By: Dexter Braff

Happens all the time.

As you iterate your initial idea into a viable revenue-generating product, your cash reserves begin to reflect the extended timeline.

You need a quick hit.

So, you take on take on a customer that needs more customization than intended.

Sweet relief as cash begins to flow through your company’s veins (keeping that metaphor going).  But the distraction puts you a little further behind schedule, and before long, you need another fix (of cash).  Well, you were successful in the last highly customized installation.  Why not take what you learned and leverage it to land another cash paying customer?

You fall further behind and need even more cash.

And suddenly, you’re hooked.

With additional deployments, you begin to make a little money.  And after bootstrapping for four years, a little profit feels pretty good.  Before long, services begin to crowd out the technology you were originally developing.  You wind up with a profitable venture – but one that is far, far, less valuable than the SaaS-based product you were initially developing.

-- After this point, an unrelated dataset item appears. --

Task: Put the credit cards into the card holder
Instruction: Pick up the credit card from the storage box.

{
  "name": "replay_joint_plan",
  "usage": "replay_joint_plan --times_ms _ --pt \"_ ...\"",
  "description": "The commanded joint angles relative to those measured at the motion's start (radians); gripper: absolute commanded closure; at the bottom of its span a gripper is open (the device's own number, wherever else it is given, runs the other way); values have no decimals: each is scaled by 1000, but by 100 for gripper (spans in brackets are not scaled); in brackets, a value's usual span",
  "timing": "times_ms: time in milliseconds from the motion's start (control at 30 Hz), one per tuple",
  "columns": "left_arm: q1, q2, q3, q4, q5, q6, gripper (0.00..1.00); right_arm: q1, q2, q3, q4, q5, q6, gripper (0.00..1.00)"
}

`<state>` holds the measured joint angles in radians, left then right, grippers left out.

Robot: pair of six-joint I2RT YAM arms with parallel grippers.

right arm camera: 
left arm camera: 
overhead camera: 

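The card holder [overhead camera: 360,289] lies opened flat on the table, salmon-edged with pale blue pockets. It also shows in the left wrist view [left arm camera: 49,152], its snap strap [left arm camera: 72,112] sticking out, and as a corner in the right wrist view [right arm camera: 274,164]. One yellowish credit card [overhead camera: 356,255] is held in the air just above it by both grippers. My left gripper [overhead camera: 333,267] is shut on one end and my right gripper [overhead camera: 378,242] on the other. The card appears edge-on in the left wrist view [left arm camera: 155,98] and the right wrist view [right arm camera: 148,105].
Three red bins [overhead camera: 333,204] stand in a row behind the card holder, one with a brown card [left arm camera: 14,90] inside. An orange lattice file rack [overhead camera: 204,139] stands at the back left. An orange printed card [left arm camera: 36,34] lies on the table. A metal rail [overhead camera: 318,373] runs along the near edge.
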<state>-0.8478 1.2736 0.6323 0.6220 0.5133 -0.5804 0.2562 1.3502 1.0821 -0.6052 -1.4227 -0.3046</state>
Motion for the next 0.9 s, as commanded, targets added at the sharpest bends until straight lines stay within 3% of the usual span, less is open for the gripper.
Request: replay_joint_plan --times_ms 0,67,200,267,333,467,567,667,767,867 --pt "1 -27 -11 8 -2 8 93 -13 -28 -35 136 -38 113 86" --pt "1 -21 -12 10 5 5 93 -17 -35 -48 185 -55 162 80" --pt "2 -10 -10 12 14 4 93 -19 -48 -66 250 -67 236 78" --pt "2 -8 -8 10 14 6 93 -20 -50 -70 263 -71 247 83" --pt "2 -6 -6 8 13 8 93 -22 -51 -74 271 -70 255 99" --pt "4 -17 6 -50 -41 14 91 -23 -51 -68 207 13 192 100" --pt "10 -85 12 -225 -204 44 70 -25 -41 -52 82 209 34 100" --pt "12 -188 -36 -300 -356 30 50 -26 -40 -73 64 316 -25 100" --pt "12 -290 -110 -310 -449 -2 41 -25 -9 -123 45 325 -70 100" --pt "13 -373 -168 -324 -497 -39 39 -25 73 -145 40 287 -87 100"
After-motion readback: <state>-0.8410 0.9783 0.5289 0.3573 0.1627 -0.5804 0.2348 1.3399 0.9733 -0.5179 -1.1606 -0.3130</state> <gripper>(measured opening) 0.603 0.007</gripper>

So how do you stay off crack?

At last year’s Rock Health Summit, one of the most insightful comments a panelist made on this type of scenario is that the best companies “institutionalize a culture of urgency.”  They establish and widely report and promote progress on a series of small milestones.  They champion the wins.  They assign a rescue squad to the losses.  They know that just like a marathoner who’s hit the wall at 19 miles knows there’s no way they can run another 7, they know they can run 100 yards.  And another 100 yards.

Baby steps.

A small success inspiring the drive to take more baby steps.

You get the picture.

Live, work, and breath urgency well before the need is, well, urgent.

Say No to Services.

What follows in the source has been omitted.